ASSIGNMENT
Restrict the output to the lines below starting at the one that contains "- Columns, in" and ending at the one that contains "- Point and", and restate them word for word, both ends included.
------------------------
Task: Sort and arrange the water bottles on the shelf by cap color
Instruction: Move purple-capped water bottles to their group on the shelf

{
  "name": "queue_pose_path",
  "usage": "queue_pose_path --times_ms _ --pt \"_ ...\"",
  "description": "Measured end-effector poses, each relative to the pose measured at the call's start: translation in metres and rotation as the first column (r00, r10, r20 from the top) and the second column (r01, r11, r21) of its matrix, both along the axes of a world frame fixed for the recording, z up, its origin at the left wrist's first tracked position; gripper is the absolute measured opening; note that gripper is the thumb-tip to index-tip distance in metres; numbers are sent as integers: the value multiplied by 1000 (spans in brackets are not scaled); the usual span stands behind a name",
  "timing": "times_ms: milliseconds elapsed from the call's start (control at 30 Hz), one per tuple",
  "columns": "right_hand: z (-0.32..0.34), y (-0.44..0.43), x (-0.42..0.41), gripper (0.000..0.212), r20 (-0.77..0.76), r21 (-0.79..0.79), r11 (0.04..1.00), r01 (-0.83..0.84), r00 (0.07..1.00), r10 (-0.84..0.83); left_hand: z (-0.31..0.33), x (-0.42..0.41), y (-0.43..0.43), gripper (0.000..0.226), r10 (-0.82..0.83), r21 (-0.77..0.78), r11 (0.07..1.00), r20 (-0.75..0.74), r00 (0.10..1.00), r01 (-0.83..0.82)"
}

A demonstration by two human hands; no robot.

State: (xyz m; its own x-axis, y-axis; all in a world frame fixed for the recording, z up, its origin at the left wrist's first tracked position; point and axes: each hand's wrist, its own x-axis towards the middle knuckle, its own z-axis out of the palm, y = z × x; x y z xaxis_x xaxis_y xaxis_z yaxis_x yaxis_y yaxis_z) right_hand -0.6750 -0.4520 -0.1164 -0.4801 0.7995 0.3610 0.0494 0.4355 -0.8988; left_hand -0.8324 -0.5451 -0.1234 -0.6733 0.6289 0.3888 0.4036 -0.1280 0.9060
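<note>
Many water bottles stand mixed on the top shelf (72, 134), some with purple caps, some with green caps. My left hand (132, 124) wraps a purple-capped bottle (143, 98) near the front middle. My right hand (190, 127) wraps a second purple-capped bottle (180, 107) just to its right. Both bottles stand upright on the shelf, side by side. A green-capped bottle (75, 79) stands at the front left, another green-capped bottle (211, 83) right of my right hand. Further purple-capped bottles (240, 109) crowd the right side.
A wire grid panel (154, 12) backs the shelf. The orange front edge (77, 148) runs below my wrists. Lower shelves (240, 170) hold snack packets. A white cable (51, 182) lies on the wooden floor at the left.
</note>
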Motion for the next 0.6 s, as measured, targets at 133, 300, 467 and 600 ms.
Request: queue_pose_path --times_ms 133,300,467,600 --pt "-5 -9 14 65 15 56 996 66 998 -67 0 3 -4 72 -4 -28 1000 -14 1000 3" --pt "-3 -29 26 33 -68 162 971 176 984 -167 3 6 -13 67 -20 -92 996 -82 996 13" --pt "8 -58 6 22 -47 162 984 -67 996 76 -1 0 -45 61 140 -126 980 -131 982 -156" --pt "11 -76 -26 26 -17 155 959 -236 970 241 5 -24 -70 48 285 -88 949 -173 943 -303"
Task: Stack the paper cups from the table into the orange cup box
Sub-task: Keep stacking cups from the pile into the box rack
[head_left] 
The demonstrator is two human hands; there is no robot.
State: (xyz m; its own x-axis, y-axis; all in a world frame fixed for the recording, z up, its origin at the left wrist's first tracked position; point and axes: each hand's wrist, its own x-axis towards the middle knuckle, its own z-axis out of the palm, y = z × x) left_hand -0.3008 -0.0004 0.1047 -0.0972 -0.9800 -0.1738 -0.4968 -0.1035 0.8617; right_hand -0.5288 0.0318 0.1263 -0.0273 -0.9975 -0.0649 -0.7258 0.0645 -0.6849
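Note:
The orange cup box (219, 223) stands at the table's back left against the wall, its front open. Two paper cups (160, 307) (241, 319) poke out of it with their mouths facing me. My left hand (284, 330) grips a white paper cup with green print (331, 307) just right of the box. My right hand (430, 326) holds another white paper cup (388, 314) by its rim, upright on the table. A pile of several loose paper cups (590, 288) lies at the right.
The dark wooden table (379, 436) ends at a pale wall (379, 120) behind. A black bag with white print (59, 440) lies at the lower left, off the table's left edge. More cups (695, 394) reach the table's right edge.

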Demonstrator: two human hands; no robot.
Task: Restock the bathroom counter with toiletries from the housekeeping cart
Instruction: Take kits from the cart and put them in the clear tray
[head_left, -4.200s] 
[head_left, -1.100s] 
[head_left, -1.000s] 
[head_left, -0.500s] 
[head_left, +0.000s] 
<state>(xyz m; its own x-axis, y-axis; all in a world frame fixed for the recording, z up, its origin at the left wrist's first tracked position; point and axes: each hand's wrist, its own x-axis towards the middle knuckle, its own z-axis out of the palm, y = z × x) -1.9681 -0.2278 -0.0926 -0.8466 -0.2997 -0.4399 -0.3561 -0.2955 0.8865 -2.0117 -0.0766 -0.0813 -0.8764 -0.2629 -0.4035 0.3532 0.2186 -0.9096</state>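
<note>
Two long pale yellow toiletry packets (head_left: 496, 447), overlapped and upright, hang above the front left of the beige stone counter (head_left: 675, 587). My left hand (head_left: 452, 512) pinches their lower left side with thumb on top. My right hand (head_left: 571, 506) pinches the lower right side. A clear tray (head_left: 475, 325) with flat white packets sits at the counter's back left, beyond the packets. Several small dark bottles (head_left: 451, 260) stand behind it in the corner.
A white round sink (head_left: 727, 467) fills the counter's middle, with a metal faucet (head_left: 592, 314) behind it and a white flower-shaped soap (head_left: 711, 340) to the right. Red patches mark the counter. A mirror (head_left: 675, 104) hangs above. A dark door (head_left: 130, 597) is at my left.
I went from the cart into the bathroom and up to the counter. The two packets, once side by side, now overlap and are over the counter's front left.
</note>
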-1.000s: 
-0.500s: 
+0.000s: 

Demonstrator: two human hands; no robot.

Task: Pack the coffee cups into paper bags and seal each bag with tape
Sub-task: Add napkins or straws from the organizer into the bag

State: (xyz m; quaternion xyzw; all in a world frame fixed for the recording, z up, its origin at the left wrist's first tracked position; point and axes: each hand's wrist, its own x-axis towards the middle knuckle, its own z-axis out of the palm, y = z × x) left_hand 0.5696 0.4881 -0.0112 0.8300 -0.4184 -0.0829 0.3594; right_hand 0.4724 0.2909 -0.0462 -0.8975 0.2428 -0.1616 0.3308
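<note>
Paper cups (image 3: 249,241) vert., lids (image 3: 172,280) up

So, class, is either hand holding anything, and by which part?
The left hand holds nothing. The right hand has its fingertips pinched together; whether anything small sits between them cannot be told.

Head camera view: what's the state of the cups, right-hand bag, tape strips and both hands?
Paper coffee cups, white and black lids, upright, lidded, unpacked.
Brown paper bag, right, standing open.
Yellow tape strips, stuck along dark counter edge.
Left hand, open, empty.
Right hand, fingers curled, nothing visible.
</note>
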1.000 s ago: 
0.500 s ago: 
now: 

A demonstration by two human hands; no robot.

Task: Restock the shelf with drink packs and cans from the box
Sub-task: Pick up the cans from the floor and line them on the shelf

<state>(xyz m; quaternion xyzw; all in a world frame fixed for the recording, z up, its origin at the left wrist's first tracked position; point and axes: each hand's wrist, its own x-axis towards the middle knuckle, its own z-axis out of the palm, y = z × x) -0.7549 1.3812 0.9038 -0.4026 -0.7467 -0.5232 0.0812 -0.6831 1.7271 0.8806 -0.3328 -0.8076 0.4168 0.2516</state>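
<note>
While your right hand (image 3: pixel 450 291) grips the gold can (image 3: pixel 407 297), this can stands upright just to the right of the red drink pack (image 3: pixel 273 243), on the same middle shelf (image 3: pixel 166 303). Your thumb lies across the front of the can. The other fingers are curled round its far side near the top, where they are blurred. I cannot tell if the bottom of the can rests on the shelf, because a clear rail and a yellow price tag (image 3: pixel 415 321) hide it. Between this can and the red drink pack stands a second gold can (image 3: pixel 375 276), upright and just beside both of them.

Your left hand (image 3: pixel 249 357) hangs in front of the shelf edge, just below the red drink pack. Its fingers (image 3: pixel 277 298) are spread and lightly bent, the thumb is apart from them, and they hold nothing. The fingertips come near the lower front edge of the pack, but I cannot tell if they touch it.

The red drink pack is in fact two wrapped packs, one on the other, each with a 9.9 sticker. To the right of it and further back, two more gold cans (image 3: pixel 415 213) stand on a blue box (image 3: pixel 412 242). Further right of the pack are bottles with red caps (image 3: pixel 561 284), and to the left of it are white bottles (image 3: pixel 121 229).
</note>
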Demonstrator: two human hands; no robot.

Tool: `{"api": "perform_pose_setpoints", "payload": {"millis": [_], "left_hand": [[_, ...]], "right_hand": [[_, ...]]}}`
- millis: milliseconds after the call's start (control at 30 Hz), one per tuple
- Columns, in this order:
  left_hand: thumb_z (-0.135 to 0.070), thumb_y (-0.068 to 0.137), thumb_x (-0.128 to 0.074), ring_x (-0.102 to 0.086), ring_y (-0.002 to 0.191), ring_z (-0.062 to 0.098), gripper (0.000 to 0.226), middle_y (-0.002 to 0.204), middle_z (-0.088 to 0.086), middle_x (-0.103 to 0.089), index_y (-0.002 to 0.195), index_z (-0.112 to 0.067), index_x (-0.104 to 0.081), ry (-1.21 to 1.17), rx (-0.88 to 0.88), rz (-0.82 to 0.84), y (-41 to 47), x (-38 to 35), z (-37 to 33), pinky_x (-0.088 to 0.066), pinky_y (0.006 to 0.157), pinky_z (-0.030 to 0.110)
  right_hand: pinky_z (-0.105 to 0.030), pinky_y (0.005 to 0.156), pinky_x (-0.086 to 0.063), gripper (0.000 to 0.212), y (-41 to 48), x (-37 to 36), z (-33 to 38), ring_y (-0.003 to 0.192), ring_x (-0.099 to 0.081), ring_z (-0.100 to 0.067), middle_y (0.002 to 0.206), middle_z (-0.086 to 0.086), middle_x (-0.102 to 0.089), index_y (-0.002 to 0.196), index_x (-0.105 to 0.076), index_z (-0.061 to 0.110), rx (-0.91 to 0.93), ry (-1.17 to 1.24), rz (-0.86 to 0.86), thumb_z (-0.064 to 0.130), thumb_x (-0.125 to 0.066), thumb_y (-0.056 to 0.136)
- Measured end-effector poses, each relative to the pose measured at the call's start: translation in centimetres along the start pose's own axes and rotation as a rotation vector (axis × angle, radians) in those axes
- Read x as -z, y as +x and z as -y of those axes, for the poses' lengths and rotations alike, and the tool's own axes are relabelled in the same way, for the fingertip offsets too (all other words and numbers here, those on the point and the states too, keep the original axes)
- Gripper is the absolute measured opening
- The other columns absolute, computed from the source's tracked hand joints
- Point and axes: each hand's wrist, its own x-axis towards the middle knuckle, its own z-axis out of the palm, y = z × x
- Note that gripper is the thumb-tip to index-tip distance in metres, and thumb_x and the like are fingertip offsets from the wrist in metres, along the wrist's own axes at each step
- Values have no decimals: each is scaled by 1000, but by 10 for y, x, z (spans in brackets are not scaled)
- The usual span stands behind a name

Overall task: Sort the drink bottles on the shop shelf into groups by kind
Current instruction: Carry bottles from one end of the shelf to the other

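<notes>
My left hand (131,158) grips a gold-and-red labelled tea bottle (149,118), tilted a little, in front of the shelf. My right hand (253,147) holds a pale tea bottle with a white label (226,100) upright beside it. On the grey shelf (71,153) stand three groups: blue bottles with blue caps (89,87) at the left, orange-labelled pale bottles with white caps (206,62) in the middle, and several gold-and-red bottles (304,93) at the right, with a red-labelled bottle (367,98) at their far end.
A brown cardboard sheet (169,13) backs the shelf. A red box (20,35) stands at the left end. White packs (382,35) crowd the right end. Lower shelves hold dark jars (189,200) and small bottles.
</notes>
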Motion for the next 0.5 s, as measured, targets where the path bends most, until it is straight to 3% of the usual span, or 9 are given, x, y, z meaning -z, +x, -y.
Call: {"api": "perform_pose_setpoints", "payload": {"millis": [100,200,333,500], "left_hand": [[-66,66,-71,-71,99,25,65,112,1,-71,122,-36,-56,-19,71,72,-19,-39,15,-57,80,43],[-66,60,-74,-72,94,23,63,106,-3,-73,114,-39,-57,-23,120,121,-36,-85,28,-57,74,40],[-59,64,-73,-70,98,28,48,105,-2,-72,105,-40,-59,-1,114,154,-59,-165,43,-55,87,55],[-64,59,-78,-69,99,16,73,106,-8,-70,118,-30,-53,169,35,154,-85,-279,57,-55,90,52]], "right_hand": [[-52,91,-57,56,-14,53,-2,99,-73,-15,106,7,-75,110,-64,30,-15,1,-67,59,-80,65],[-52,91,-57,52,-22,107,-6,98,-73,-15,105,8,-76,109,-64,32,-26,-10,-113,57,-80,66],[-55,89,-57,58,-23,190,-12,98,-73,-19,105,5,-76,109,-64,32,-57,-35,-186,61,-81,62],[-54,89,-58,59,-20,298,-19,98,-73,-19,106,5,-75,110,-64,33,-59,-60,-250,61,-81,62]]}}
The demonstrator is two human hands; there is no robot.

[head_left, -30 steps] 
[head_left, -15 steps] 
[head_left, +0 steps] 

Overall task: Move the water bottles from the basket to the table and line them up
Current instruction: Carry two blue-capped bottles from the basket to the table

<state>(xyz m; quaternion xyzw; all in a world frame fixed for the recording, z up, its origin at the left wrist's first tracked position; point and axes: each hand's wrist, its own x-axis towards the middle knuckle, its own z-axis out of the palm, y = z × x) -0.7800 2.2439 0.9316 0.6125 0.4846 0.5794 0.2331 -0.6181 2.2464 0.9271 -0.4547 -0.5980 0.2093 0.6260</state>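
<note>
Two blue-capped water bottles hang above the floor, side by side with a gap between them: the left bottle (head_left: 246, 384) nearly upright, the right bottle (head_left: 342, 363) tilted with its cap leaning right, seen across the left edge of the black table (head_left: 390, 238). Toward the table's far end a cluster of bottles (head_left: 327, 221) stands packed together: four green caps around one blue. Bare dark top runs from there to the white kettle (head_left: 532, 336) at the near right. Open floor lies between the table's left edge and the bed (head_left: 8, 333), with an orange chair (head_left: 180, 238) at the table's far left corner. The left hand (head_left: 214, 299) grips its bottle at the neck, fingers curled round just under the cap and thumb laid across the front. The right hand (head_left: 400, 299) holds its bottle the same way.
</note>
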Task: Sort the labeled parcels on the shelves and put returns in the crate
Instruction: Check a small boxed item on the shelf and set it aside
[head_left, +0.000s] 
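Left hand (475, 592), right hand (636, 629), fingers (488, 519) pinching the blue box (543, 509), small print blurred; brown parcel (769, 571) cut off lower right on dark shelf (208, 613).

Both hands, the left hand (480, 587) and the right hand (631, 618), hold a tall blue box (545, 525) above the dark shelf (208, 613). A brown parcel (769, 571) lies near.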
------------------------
YOUR RESPONSE
- Columns, in this order:
  left_hand: thumb_z (-0.135 to 0.070), thumb_y (-0.068 to 0.137), thumb_x (-0.128 to 0.074), ring_x (-0.102 to 0.086), ring_y (-0.002 to 0.191), ring_z (-0.062 to 0.098), gripper (0.000 to 0.226), middle_y (-0.002 to 0.204), middle_z (-0.088 to 0.086), middle_x (-0.103 to 0.089), index_y (-0.002 to 0.195), index_z (-0.112 to 0.067), index_x (-0.104 to 0.081), ry (-1.21 to 1.17), rx (-0.88 to 0.88), rz (-0.82 to 0.84), y (-41 to 47), x (-38 to 35), z (-37 to 33), pinky_x (-0.088 to 0.066), pinky_y (0.006 to 0.157), pinky_z (-0.030 to 0.110)
  right_hand: pinky_z (-0.105 to 0.030), pinky_y (0.005 to 0.156), pinky_x (-0.086 to 0.063), gripper (0.000 to 0.212), y (-41 to 48), x (-37 to 36), z (-33 to 38), ring_y (-0.003 to 0.192), ring_x (-0.099 to 0.081), ring_z (-0.100 to 0.067), middle_y (0.002 to 0.206), middle_z (-0.086 to 0.086), middle_x (-0.102 to 0.089), index_y (-0.002 to 0.196), index_x (-0.105 to 0.076), index_z (-0.061 to 0.110), rx (-0.91 to 0.93), ry (-1.17 to 1.24), rz (-0.86 to 0.86), thumb_z (-0.064 to 0.130), thumb_x (-0.125 to 0.066), thumb_y (-0.056 to 0.136)
- Measured end-effector poses, each relative to the pose measured at the call's start: translation in centimetres along the start pose's own axes and rotation as a rotation vector (axis × angle, radians) in those axes
- Read x as -z, y as +x and z as -y of those axes, for the poses' lengths and rotations alike, and the tool's own axes are relabelled in the same way, for the fingertip offsets too (all other words and numbers here, those on the point and the states too, keep the original axes)
- Gripper is the absolute measured opening
- The other columns absolute, computed from the source's tracked hand joints
- Point and axes: each hand's wrist, its own x-axis towards the middle knuckle, its own z-axis out of the palm, y = z × x

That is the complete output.